Alors que les Nations Unies estiment qu'environ 300 millions de personnes consomment des drogues à travers le monde, cette réalité préoccupe également les habitants du Nord-Kivu, où les conséquences sanitaires, sociales et sécuritaires deviennent de plus en plus visibles.
Le psychologue clinicien Eugène Vomba qualifie la consommation de drogues de véritable problème de santé publique. Selon lui, l'usage de substances illicites peut provoquer des troubles psychiques, notamment la dépression, des comportements agressifs et des conflits familiaux. Il souligne également que cette dépendance compromet l'insertion sociale et professionnelle de nombreux jeunes, principales victimes de ce fléau.
De son côté, la Police nationale congolaise reconnaît l'ampleur du phénomène à Beni et dans d'autres agglomérations du Nord-Kivu. Sa porte-parole, Yvette Kaseso, affirme que des opérations sont régulièrement organisées pour démanteler les réseaux de trafic de stupéfiants, interpeller les présumés trafiquants et réduire la circulation des drogues dans la région.
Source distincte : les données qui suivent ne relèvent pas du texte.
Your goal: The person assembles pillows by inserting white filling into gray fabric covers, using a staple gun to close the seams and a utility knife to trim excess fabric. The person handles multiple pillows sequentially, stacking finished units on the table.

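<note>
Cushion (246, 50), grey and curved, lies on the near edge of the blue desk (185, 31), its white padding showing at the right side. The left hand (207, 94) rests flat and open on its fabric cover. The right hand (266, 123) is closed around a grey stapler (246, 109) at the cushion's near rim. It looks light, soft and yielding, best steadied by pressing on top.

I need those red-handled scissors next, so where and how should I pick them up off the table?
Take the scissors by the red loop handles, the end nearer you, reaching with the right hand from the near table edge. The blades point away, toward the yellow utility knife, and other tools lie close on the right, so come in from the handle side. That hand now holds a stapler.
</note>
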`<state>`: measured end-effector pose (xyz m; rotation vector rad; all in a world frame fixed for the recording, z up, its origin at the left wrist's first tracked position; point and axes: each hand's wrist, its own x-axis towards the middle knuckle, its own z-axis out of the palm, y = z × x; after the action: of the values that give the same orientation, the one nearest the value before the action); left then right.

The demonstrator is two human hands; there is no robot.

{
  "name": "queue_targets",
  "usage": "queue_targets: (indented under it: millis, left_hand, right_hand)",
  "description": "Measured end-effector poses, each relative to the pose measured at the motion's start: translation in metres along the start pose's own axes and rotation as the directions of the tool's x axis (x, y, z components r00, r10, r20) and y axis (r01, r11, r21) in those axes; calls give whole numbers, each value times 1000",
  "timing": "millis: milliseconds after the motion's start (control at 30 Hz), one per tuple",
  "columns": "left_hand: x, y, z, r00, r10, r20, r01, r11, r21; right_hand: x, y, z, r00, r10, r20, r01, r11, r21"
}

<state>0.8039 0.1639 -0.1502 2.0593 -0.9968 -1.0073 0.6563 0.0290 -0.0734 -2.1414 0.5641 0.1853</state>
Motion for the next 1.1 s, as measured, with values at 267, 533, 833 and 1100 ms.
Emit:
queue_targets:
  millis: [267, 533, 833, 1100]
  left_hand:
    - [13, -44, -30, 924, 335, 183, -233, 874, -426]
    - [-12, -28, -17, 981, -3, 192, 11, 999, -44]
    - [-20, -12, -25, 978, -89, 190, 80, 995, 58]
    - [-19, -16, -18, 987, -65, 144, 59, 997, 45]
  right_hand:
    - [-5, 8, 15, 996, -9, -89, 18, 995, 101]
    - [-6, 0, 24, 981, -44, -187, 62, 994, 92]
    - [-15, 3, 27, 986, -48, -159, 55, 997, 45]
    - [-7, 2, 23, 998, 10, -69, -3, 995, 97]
À l'occasion de cette journée de sensibilisation, les autorités, les professionnels de santé et les organisations de la société civile invitent les jeunes à renoncer à la consommation de substances illicites. Ils appellent également la population à collaborer avec les services de sécurité en dénonçant les trafiquants afin de contribuer à la protection de la santé publique et à la sauvegarde de la jeunesse.
La lutte contre la drogue reste un défi collectif qui exige l'implication des familles, des écoles, des services de santé, des forces de l'ordre et de toute la communauté pour prévenir ce phénomène et préserver l'avenir des générations futures.